**TASK INSTRUCTIONS:** Copy each line below containing "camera".

**EXERCISE DATA:**

....

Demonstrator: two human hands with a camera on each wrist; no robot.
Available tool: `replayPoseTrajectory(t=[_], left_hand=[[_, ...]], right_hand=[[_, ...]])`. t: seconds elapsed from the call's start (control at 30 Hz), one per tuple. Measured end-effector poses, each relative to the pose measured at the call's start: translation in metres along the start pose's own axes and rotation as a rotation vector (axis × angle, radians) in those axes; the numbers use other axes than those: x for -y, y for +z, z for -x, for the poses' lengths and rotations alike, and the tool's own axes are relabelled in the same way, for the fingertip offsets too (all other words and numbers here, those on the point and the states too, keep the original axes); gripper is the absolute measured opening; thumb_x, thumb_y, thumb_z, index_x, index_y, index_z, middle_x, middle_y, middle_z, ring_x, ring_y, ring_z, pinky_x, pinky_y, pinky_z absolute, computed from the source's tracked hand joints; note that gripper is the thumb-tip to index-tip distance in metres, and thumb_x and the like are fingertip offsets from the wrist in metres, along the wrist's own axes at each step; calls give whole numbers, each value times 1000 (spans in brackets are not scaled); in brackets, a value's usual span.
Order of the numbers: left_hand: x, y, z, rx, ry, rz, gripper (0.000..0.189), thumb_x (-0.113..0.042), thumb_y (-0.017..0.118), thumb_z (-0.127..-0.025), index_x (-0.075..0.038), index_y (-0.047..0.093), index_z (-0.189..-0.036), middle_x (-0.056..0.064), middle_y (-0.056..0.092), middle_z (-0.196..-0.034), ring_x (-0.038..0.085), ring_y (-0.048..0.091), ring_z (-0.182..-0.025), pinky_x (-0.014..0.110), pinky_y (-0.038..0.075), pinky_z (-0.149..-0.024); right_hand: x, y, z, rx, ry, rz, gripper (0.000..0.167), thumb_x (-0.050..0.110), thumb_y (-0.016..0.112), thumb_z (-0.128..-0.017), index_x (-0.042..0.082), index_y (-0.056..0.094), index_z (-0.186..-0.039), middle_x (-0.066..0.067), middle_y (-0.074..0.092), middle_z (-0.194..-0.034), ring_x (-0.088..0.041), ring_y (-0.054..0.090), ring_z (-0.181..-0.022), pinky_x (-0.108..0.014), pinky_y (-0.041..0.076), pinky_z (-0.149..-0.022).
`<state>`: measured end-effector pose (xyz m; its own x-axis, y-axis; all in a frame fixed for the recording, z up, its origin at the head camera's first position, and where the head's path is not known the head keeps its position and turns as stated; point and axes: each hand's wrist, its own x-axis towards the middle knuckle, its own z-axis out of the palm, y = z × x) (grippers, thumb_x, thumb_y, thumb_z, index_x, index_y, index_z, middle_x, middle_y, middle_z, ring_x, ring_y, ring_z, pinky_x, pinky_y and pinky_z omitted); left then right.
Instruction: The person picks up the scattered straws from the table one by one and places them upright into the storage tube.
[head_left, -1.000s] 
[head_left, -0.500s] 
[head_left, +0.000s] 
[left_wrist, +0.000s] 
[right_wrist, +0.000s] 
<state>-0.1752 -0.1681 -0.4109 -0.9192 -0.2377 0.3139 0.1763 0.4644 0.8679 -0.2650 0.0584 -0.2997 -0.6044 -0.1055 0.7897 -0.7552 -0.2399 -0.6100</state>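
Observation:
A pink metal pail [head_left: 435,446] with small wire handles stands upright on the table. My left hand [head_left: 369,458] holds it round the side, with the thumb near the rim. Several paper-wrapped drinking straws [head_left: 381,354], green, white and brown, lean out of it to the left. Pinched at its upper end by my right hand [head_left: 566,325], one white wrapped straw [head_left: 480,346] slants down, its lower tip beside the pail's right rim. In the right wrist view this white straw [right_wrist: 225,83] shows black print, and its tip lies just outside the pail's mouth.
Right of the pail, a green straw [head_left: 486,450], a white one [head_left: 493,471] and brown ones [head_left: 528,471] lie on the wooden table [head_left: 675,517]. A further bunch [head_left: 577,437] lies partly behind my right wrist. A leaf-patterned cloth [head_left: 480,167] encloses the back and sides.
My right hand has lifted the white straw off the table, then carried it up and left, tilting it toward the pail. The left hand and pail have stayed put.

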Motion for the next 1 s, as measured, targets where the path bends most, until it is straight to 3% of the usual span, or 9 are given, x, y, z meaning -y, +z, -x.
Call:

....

**RESPONSE TO THIS TASK:**
Demonstrator: two human hands with a camera on each wrist; no robot.
`<state>`: measured end-effector pose (xyz m; its own x-axis, y-axis; all in a frame fixed for the recording, z up, its origin at the head camera's first position, and where the head's path is not known the head keeps its position and turns as stated; point and axes: each hand's wrist, its own x-axis towards the middle knuckle, its own z-axis out of the palm, y = z × x) (grippers, thumb_x, thumb_y, thumb_z, index_x, index_y, index_z, middle_x, middle_y, middle_z, ring_x, ring_y, ring_z, pinky_x, pinky_y and pinky_z omitted); left then right.

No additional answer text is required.